V. La "dakhla du bac sport".

Pour conclure, il est important de souligner un aspect positif du "bac sport", qui pousse certains à défendre son maintien : nous pensons aux « success story » dans la dakhla du bac sport. Ces initiatives montrent souvent la créativité des élèves, leur capacité à exprimer leurs besoins fondamentaux, leurs valeurs humaines, ou leurs revendications. Parmi les thèmes ayant suscité l’admiration des Tunisiens figurent : l’hommage aux enseignants et aux parents, la sensibilisation contre le Covid-19, ou encore le soutien marqué à la cause palestinienne lors du bac sport 2024.

 

Afin de préserver cet aspect positif, il serait possible de développer le concept de la "dakhla du bac sport" sans organiser l’épreuve d’éducation physique de fin d’année. Cela pourrait se faire via des projets artistiques, sportifs et culturels, en appliquant la pédagogie de projet.( on pourrait tirer les leçons de l’échec d’anciennes expériences du ministère, nous voulons parler de l’expérience des «  (apprentissages optionnels » (  2003/2006) ou de  l’option de la réalisation de projet ( 2006/2015)[7]. Des groupes d’élèves pourraient concevoir, préparer et réaliser leur projet "dakhla" dès la troisième ou la quatrième année secondaire, encadrés par des enseignants de différentes disciplines ( professeurs d’éducation physique, de théâtre, de  musique…) et soutenus par les familles et les acteurs sociaux, économiques et culturels locaux comme les maisons des jeunes ou d’autres institutions dans le cadre du projet de l’établissement et en application du texte qui l’organise depuis 2004 ( décret de la vie scolaire). Des prix régionaux et nationaux pourraient récompenser les meilleures réalisations présentées lors des célébrations scolaires de fin d’année.

 

Dr. Mustapha Chikh Zaouali, Conseiller général, expert de la vie scolaire 

Traduction Mongi Akrout , inspecteur général de l’éducation retraité

Pour accéder à la version Arabe cliquer ICI

 

 



[1] Publié initialement le 22 avril 2024 à  « Jollanar »(https://inforum-jollanar.com)

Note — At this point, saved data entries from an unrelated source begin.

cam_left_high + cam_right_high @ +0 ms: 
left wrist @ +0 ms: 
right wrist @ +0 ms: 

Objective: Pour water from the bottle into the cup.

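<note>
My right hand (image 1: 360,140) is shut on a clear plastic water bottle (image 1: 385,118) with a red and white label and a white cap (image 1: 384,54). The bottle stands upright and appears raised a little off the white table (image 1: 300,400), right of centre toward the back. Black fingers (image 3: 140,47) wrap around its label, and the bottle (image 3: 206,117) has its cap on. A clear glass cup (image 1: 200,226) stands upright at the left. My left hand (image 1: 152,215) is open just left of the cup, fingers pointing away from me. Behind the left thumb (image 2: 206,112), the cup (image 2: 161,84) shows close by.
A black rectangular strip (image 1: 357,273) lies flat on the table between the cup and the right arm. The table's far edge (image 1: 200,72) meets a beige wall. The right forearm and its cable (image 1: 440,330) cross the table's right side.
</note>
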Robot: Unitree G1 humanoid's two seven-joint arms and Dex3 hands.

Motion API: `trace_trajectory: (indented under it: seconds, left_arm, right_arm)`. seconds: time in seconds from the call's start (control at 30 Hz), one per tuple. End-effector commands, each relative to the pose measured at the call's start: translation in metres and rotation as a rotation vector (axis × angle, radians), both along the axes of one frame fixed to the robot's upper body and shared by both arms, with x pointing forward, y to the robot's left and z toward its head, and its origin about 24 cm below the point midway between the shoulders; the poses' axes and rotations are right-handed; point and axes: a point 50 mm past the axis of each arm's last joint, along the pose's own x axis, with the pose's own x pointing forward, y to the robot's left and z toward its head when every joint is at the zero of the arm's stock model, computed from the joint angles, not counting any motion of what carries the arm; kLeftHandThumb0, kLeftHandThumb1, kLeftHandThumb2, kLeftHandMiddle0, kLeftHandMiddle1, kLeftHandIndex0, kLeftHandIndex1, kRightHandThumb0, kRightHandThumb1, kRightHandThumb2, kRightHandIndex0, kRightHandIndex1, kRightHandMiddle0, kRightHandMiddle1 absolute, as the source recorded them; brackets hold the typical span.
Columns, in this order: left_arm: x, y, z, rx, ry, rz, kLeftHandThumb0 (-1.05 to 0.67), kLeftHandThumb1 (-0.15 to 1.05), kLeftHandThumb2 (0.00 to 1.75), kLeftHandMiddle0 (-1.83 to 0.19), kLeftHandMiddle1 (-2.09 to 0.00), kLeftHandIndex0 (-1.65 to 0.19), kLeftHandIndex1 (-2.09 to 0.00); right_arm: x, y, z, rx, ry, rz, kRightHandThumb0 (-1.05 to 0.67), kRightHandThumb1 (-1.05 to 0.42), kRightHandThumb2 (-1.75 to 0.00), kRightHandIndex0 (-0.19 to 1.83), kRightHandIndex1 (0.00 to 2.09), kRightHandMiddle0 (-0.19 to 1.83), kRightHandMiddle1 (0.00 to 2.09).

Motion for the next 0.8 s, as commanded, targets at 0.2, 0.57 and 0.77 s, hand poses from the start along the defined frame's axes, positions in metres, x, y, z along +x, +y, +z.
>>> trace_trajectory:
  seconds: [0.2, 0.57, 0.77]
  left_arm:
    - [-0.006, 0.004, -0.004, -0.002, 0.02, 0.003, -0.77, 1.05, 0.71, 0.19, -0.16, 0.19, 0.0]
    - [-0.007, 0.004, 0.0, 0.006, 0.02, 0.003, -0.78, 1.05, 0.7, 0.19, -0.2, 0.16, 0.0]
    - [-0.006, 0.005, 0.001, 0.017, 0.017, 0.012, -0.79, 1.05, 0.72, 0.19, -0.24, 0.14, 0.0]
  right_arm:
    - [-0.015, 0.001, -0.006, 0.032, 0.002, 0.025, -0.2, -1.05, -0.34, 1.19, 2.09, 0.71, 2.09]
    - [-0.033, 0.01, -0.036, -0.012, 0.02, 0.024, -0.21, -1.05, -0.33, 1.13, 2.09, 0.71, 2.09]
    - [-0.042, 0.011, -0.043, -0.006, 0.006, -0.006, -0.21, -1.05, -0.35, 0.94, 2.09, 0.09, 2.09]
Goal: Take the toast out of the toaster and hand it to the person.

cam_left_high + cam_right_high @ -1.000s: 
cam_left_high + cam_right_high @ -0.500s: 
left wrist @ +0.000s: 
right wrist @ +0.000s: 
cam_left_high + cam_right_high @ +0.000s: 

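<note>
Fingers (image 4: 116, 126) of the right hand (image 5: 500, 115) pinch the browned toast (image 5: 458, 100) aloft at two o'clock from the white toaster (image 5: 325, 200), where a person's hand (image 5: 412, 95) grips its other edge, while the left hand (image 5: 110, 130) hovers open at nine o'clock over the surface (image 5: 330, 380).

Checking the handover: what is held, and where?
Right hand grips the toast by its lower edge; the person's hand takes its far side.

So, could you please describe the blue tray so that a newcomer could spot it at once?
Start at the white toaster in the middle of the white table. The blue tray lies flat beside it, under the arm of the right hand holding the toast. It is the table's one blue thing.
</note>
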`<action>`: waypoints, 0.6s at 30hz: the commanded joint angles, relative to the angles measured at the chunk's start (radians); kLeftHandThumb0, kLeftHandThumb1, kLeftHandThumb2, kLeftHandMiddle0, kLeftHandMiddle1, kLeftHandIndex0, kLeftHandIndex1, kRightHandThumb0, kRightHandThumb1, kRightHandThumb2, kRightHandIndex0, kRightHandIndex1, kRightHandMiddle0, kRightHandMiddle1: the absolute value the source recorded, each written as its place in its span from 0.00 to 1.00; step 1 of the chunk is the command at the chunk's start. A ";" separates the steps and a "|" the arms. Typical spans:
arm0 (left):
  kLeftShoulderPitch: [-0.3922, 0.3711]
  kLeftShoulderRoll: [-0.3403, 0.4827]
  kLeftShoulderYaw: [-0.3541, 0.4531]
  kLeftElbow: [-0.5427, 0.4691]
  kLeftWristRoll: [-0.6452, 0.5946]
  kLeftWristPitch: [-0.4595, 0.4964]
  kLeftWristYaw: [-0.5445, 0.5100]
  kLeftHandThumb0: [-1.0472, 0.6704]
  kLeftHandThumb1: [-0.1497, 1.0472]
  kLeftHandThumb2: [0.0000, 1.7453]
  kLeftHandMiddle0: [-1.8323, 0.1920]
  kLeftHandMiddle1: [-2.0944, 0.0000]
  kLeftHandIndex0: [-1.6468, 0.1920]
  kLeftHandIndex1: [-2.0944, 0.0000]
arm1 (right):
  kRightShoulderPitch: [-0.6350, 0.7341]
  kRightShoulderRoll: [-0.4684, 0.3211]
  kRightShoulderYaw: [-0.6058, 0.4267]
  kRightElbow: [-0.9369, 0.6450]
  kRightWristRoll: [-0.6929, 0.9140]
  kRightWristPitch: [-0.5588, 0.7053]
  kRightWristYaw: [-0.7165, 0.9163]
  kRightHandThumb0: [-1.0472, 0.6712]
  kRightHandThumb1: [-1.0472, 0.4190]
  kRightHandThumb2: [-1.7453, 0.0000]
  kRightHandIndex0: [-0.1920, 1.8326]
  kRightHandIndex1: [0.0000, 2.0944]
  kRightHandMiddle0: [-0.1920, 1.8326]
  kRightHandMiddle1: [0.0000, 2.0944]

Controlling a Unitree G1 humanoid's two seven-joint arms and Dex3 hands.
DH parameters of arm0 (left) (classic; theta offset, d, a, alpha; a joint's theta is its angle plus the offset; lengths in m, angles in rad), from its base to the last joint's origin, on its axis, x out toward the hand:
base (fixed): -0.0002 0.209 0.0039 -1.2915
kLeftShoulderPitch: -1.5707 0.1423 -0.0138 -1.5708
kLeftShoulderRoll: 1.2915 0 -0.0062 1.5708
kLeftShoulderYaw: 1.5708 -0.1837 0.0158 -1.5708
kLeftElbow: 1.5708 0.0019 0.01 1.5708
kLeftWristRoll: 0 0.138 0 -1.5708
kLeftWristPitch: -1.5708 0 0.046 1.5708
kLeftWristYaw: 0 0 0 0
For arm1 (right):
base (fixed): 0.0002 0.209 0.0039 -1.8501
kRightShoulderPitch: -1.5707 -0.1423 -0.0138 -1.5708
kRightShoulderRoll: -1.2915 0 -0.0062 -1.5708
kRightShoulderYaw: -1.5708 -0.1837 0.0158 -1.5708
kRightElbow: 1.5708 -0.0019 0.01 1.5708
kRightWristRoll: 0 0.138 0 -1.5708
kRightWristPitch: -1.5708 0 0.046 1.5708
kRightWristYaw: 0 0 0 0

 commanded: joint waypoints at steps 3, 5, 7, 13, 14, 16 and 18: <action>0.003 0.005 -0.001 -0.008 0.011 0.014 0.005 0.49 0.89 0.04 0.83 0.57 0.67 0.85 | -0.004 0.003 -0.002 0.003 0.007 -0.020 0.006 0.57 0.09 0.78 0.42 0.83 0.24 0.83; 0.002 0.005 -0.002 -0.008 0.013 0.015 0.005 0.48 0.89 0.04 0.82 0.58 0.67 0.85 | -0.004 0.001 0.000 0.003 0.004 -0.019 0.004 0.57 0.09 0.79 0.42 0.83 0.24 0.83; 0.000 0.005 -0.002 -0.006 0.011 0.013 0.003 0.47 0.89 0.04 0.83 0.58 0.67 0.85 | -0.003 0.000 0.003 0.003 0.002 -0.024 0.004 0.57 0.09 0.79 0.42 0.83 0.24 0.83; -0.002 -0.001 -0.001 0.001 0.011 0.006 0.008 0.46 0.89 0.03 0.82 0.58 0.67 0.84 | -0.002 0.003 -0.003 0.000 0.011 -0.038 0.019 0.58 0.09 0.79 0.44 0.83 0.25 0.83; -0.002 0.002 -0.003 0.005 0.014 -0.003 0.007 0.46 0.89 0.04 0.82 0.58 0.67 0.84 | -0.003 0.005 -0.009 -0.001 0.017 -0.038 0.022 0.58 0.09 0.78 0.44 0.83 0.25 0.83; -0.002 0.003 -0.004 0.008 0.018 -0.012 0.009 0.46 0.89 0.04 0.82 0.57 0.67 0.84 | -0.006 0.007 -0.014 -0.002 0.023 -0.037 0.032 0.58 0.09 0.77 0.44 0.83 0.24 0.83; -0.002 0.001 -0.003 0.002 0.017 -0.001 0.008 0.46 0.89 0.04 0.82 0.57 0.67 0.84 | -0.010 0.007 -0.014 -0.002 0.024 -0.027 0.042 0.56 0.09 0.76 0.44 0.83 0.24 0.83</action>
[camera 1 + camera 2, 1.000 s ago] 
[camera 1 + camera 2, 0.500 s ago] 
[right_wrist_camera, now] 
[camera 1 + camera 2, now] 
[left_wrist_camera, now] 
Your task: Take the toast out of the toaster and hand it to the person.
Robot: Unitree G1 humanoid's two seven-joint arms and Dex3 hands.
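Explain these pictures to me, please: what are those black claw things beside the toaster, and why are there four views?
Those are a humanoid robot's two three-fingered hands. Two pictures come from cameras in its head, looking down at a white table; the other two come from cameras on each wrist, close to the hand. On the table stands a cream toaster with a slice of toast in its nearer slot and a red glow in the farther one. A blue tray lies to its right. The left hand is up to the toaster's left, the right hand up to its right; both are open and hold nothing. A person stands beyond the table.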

[2] Selon Bauman, la modernité a évolué d'un état "solide" (stable, prévisible, structuré) vers un état "liquide" (fluide, incertain, mouvant).

[3] Comme notre position en faveur de la suppression des collèges et des lycées pilotes dans 2 articles publiés à jollanar (28 avril 2022 et   le 22 juin 2022. (https://inforum-jollanar.com)

[4] Les données de ce paragraphe et du paragraphe précédent sont tirées d’une étude sur le bac sport publiée par le blog pédagogique du 26 avril 2015

[5] https://www.guideparents.tn/article

[6] https://ar.espacemanager.com

[7] Nous avons étudié cette question dans notre ouvrage «  les enseignants et l’innovation », on peut consulter la présentation de cet ouvrage de plume de Moncef Khemiri  dans le blog pédagogique du 6 mars 2022 et aussi le 1er chapitre le l’ouvrage dans le blog pédagogique  (voir les 4 numéros successifs  à partir du 29 janvier 2023).